The FDA rejected 0.1 percent of seafood shipments last year because they contained banned drugs, were filthy or failed to meet other standards, according to data provided by the agency. Imports rejected by the FDA in June included shrimp from Vietnam contaminated with salmonella and eel from China containing banned drugs, according to the FDA's Web site.
The agency said yesterday that it has postponed plans to close seven of 13 field laboratories in the United States that test the safety of food and other products after opposition from members of Congress. The FDA has described the lab closings as an effort to make more efficient use of space and provide money to pay for more modern equipment.
The closings would weaken the agency's ability to detect tainted food imports, said Rep. John Dingell, chairman of the House Energy and Commerce Committee. Dingell and Rep.

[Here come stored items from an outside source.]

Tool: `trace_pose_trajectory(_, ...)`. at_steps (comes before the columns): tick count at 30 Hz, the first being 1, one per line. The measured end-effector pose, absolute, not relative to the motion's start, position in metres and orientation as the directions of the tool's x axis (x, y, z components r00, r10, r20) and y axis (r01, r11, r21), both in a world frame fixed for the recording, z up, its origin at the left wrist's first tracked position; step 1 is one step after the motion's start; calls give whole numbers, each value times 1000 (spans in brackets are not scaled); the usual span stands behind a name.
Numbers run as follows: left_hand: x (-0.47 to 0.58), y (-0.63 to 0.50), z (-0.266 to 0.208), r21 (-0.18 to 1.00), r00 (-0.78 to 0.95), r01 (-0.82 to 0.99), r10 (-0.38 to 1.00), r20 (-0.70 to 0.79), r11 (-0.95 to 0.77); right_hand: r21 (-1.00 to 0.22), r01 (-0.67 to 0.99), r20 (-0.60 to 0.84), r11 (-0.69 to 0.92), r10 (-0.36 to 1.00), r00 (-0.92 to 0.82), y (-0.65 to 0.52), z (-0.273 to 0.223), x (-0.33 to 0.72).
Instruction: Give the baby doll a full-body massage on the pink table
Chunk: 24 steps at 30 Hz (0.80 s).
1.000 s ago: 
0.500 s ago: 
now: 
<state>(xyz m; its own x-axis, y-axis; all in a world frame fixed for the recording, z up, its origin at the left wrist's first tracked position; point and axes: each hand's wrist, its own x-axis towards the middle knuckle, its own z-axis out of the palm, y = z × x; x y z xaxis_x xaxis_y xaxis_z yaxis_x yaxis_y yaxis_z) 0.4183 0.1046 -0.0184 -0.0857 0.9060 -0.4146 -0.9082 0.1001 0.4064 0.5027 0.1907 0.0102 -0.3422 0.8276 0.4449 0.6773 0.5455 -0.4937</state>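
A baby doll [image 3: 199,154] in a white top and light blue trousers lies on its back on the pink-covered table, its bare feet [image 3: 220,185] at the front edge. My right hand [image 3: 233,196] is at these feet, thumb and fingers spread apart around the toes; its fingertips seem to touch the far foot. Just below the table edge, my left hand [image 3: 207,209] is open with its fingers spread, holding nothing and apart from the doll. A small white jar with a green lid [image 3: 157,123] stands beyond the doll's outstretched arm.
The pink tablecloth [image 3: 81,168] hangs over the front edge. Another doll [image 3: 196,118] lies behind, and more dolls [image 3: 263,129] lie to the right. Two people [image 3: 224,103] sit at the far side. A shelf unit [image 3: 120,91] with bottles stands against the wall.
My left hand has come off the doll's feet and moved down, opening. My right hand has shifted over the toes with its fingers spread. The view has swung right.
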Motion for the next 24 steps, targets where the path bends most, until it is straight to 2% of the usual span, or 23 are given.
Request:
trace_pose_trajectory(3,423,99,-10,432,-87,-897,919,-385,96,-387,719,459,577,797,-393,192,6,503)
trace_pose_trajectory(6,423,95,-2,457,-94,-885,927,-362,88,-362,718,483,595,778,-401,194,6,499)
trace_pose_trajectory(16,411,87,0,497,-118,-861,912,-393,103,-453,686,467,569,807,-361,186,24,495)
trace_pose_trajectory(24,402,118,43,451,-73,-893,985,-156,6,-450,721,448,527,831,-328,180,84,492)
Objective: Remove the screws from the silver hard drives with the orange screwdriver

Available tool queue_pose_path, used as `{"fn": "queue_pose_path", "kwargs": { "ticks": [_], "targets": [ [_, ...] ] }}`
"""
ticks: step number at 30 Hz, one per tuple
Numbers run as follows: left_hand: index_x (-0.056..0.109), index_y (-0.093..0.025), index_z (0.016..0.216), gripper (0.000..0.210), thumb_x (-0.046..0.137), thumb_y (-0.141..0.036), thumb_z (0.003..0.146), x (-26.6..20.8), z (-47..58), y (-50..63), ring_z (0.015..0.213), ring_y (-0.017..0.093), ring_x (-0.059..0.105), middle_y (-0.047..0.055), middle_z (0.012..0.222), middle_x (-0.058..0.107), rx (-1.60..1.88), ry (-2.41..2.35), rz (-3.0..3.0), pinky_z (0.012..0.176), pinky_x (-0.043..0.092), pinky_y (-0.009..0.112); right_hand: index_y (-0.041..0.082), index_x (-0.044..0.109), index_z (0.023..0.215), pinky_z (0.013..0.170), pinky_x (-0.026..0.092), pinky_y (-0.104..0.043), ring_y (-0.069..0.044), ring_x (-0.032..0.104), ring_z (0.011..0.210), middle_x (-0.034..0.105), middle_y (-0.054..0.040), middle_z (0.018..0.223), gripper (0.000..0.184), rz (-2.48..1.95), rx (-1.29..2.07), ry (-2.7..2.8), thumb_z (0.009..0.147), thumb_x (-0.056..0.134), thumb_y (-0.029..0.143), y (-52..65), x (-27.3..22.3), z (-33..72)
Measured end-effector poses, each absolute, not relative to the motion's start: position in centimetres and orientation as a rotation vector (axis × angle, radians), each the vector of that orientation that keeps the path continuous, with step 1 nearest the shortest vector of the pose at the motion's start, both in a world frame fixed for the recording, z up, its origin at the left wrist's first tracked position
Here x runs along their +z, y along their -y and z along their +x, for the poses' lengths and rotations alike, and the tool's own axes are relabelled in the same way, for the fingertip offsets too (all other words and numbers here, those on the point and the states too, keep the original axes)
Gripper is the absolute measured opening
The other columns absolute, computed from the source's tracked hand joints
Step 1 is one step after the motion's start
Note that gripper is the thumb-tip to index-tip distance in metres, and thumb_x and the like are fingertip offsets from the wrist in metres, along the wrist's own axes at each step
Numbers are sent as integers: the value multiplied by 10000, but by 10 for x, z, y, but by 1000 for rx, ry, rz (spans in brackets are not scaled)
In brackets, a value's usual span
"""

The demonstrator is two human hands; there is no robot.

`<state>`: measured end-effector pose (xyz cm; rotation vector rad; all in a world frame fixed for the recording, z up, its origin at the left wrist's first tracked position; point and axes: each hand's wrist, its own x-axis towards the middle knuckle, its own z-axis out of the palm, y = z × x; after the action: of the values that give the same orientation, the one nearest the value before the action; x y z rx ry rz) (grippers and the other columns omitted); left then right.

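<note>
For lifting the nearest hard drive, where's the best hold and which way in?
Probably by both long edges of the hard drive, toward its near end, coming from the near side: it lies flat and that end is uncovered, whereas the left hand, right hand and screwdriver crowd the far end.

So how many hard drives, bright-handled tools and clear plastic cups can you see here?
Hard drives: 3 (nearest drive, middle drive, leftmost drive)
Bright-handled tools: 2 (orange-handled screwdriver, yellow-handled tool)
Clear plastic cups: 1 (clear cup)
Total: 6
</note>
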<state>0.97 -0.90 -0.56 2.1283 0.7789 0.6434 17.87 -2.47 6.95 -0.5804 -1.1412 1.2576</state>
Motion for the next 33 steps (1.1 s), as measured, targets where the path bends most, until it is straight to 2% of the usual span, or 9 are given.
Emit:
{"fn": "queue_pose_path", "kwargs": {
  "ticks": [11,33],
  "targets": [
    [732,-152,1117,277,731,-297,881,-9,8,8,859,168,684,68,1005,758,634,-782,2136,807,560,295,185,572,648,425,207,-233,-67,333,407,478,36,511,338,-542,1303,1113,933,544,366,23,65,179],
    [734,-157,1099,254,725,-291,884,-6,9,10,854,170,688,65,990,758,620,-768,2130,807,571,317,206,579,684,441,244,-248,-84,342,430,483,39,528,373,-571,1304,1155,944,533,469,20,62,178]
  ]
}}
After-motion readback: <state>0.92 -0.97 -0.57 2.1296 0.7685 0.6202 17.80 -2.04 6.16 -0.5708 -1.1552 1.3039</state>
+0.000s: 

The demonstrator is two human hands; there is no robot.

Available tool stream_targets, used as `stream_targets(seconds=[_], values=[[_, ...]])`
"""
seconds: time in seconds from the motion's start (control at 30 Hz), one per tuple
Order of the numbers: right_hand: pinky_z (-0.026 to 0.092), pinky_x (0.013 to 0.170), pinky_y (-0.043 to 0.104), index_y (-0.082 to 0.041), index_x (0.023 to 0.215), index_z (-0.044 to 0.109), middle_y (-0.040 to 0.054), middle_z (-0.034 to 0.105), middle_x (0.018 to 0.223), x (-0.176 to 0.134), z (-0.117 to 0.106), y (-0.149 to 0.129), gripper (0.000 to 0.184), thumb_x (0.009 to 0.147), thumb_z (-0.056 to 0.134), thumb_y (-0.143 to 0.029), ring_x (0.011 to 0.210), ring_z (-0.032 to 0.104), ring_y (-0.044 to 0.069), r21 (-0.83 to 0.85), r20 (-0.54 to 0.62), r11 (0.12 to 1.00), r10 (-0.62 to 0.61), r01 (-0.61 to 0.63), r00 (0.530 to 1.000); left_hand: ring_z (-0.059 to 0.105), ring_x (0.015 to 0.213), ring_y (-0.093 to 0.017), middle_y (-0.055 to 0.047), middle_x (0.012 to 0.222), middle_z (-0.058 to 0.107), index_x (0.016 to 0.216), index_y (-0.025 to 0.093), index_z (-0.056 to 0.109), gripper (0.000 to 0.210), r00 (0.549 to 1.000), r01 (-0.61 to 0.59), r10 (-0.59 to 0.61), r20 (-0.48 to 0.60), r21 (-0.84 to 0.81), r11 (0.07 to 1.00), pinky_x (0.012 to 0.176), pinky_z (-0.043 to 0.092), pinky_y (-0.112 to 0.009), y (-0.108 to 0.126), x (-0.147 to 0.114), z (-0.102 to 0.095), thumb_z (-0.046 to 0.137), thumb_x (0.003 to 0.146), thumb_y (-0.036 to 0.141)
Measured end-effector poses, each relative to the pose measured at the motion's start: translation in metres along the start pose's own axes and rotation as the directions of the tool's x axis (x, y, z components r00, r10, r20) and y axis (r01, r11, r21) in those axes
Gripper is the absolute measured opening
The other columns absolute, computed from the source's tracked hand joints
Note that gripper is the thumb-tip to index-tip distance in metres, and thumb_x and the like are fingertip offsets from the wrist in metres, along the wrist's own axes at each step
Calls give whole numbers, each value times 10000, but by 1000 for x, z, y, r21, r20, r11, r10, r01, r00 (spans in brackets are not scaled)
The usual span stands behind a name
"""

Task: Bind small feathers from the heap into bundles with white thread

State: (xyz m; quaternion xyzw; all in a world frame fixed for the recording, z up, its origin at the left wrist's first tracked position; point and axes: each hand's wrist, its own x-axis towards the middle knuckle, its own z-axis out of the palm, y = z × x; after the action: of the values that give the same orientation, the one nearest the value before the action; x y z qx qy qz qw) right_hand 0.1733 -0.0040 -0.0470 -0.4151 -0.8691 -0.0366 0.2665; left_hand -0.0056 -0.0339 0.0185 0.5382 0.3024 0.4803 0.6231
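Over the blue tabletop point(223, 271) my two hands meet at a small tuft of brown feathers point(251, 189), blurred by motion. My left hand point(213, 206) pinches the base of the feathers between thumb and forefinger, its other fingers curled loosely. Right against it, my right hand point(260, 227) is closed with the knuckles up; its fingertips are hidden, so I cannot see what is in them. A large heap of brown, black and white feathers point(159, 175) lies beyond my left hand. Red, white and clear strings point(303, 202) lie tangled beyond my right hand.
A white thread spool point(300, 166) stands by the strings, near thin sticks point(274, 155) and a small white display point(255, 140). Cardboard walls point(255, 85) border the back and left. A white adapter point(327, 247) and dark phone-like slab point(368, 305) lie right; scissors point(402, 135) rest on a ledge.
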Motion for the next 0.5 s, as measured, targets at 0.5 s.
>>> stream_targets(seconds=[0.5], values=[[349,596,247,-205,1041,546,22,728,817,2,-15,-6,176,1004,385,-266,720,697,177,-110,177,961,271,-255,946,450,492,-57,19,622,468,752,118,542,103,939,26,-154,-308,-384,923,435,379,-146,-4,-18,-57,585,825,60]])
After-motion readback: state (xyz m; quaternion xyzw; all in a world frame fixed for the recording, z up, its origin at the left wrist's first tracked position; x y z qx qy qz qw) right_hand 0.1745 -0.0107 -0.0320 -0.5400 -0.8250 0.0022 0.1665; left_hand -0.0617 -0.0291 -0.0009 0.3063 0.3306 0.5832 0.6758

Bart Stupak, both Democrats from Michigan, asked the agency in a letter whether "the underlying purpose" of the closings is to turn over food testing to private companies.
The FDA should increase lab testing and inspect more seafood processing operations overseas, said Caroline Smith DeWaal, food safety director at the Center for Science in the Public Interest, a Washington group often critical of the agency.
"The fact that the states can go in and readily find violations means the FDA isn't stopping contaminated products from coming in," DeWaal said in an interview. "If other states were testing, they would probably find very similar results."